Глаза Томаса загорелись.
— Я прекрасно могу справиться сам, Салливан. Тот факт, что ты на их стороне, а не на моей, подтверждает то, что сказали фейри. Ты утратил свою преданность.
— Преданность? — спросил папа, выгнув бровь. Это одно из его любимых выражений, и на этот раз ему удалось передать как удивление, так и гнев. — Дом Кадогана является союзником Северо-Американской Центральной Стаи. Дом Кодогана не является союзником Дома Кардона, поскольку ты отказался от нашего предложения. Более того, несмотря на наши усилия, приложенные к организации этих мирных переговоров — в интересах твоих же вампиров — ты не сделал ничего, кроме как попытался сорвать процесс. Я прекрасно знаю, кому принадлежит моя преданность, Томас. И тебе не стоит об этом забывать.
Из Томаса волнами исходила гневная магия. Но каким бы раздражительным ни было его поведение, он, по крайней мере, достаточно умен, чтобы знать, когда сбросить карты. Противостояние моему отцу и его союзникам в его же собственном Доме, очевидно, как раз такое время.
— Мы не испытываем оптимизма по поводу этого процесса или целей, стоящих за ним, — сказал он, задрав подбородок. — Но вампиры Каталонии не трусы. Мы не отречемся от этого процесса в пользу тех, кто стремиться нам навредить.
Он развернулся, его короткий черный плащ закрутился от этого движения, и ушел прочь.
Все сборище, казалось, выдохнуло. Когда магия и угроза насилия рассеялись, другие вампиры разошлись.
Папа посмотрел на Райли.
— Прошу прощения за его поведение. Надеюсь, ты понимаешь, что оно не отражает отношение этого Дома.
Райли улыбнулся и протянул ему руку.
— Он просто чванливый засранец. Я знаю, что вы хорошие ребята. — Он посмотрел на меня и подмигнул, отчего Коннор рядом со мной напрягся, и от этого ухмылка Райли еще больше расширилась.
И на этом кризис был предотвращен, и на земле снова воцарился мир.
Голод, который я игнорировала часами, внезапно пробудился; я не смогла вспомнить, когда ела в последний раз.
— Я иду туда, — сказала я, указав на шведский стол. — И я настоятельно рекомендую никому не вставать у меня на пути.
Они не стали вставать у меня на пути. Вместо этого они встали за мной в очередь, а потом подошли к столу, где мы могли присесть и поесть — и я могла следить за Сери и Марион.
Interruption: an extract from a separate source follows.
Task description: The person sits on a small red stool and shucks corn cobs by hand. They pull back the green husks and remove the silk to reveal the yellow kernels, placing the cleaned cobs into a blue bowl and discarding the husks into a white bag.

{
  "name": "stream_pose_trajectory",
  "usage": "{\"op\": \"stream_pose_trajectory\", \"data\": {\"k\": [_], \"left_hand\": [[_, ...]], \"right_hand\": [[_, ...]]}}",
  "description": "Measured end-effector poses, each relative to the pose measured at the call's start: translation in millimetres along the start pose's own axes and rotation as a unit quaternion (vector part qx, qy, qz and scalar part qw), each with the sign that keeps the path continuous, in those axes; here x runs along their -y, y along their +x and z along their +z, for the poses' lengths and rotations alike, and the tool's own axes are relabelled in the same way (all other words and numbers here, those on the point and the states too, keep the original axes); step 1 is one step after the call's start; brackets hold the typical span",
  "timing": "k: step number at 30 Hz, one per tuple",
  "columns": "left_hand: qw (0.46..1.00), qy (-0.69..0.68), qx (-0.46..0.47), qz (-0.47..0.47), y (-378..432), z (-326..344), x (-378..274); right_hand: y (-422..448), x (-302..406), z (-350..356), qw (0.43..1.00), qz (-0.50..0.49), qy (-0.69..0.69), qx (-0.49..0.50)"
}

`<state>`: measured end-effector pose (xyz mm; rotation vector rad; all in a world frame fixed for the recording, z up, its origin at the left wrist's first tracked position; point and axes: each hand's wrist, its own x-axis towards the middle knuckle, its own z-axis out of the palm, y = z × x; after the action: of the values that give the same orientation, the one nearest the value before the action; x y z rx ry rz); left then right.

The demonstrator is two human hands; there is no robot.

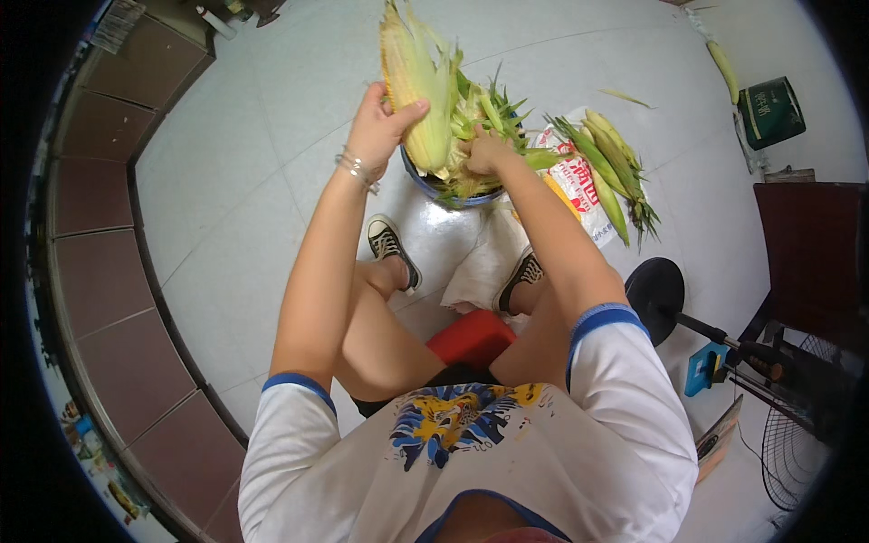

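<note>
My left hand [383, 129] grips an ear of corn [422, 115], partly wrapped in pale husk, with a strip of yellow kernels showing along its left side. The ear is raised over the left rim of a blue basin [468, 201]. A heap of stripped corn husks [468, 112] fills the basin and rises above its rim. Among these husks is my right hand [490, 151], fingers bent into the leaves; whether it pinches any of them is hidden. To its right, several unhusked ears of corn [604, 159] lie on a printed white sack [587, 197].
A red stool [472, 339] is beneath me, between my shoes on the tiled floor [224, 176]. A standing fan [719, 332] lies to the right, near a dark wooden cabinet [808, 251] and a green carton [772, 112]. Brown tiled fronts [102, 278] line the left.
</note>
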<state>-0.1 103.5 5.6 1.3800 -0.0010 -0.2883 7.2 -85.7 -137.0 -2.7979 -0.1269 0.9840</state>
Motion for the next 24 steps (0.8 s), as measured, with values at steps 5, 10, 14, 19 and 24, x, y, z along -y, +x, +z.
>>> {"op": "stream_pose_trajectory", "data": {"k": [5,10,14,19,24], "left_hand": [[0.999,0.045,0.009,-0.021,13.3,17.4,27.7],[0.969,0.228,0.004,0.095,24.3,23.2,70.5],[0.921,0.381,-0.009,0.078,11.5,41.2,65.6],[0.898,0.417,0.003,0.139,4.1,48.9,57.9],[0.91,0.399,0.005,0.111,4.4,47.0,52.9]], "right_hand": [[-50.6,-14.3,-70.1,0.982,0.011,0.182,-0.043],[-76.0,-4.6,-82.0,0.789,-0.127,0.48,-0.361],[-85.3,24.0,-77.3,0.679,-0.207,0.59,-0.385],[-79.7,27.2,-80.7,0.604,-0.15,0.687,-0.374],[-71.7,25.2,-81.8,0.625,-0.128,0.644,-0.422]]}}
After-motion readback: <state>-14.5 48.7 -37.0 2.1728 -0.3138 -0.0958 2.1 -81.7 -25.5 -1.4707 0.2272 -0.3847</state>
Не было никаких других выпадов, никаких других намеков на насилие. Я заметила несколько фейри — помимо других сверхъестественных, приглашенных моим отцом — но они главным образом слонялись туда-сюда, как и все остальные. Только вот они не ели и не пили, но это касается их культуры. Фейри употребляют пищу, только приготовленную ими самими, потому что они недостаточно доверяют тем, кого зовут «Иными», чтобы разделять их пищу. Это иронично, учитывая что фейри издавна славятся своими хитростью и похищениями. Возможно, они проецируют это на себя. Убедив себя в том, что Иные попытаются навредить им, учитывая склонность фейри это делать.
Мы ели и болтали, и, когда вечеринка начала сбавлять обороты, а Сери не смогла сдержать зевоту, я встала из-за стола.
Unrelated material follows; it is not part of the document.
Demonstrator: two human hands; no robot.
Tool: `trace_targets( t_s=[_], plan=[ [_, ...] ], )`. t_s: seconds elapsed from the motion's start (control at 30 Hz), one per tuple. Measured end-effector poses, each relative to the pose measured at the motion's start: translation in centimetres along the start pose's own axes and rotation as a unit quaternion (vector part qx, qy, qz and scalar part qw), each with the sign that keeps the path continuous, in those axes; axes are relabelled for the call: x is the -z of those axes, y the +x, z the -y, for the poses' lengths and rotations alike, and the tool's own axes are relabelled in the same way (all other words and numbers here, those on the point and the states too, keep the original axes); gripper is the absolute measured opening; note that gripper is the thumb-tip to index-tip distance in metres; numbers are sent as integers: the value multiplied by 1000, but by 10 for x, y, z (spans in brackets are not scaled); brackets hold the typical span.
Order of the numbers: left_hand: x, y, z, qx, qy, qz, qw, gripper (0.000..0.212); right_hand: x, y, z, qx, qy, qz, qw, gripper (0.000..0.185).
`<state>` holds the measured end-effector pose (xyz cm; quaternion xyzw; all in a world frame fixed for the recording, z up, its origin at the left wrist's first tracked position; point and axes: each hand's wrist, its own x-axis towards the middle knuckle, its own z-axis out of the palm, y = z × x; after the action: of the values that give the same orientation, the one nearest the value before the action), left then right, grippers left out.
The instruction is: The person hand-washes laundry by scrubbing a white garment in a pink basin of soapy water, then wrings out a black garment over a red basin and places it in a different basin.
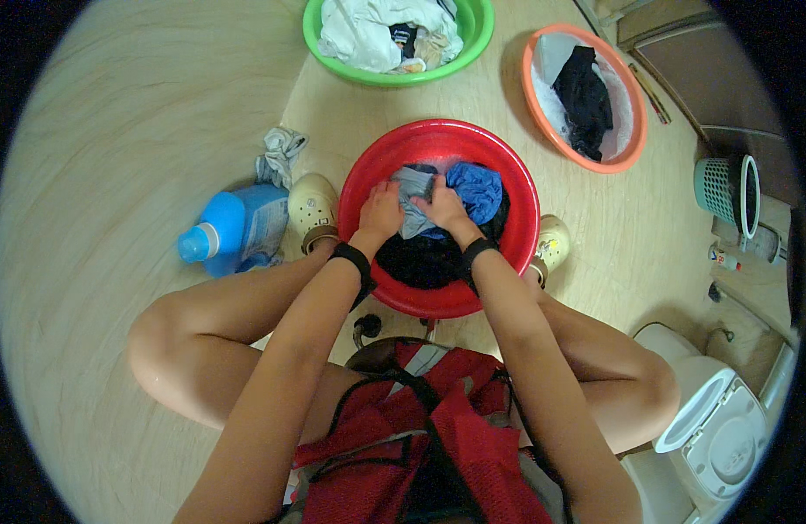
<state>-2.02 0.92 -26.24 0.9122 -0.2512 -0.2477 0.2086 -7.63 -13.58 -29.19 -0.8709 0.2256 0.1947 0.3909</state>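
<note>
Between my feet stands a red plastic basin (442, 308) with wet clothes in it. My left hand (382, 208) and my right hand (444, 206) both grip a light grey cloth (414, 187), one at each side of it. A bunched blue cloth (475, 190) lies just right of my right hand. Black fabric (419, 262) fills the lower part of the basin, beneath my wrists. Each wrist wears a black band. Parts of my fingers are hidden by the folds.
A green basin (403, 80) of mostly white clothes stands ahead; an orange basin (639, 118) holds black fabric in suds. Left lie a blue detergent bottle (246, 226) and a crumpled cloth (282, 154). A green basket (715, 187) and a toilet (711, 419) are at the right.
</note>
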Motion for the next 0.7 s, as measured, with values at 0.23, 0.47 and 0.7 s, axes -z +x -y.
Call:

— Я проверю делегатов Дома Дюма. Похоже, они уже готовы уйти.
— До рассвета осталось пара часов, — сказал Тео, кивнув и посмотрев на свои часы. — Вечеринка, скорее всего, скоро закончится.
— Мой отец вежливо начнет подгонять их к двери, — согласилась я, а потом взглянула на Петру. — Рада была тебя видеть.
— И я тебя, Лиз. Надеюсь, мы еще увидимся, пока ты в городе.
— Посмотрим, как пройдут переговоры. — Потому что это в значительной степени повлияет на то, будет ли у меня свободное время.
Я взглянула на Коннора, готовая вежливо попрощаться, но он разговаривал с Табби, которая присоединилась к нему, когда оставила Уильяма Дирборна.
— Он тебя в любом случае не услышит, — сказал Тео с ухмылкой.
— С этим не поспоришь, — ответила я. Я взяла свой бокал и направилась к пустому подносу, стоящему на краю столов.
Толпа немного поредела, делегаты вернулись в свои Авто и отели, вампиры Кадогана вернулись в свои комнаты наверху.
Я потеряла из виду Сери, повернулась кругом, чтобы ее найти, и учуяла запах, с которым вампиры хорошо знакомы.
«Кровь. И в большом количестве».
Я задрала платье, чтобы шелк не волочился по влажней утренней траве, и направилась к кирпичному патио, окружающему кухню снаружи.
На земле лежал Томас, кирпич под ним пропитала кровь.
Он был лишен головы, которая лежала в полуметре от остальной части его тела.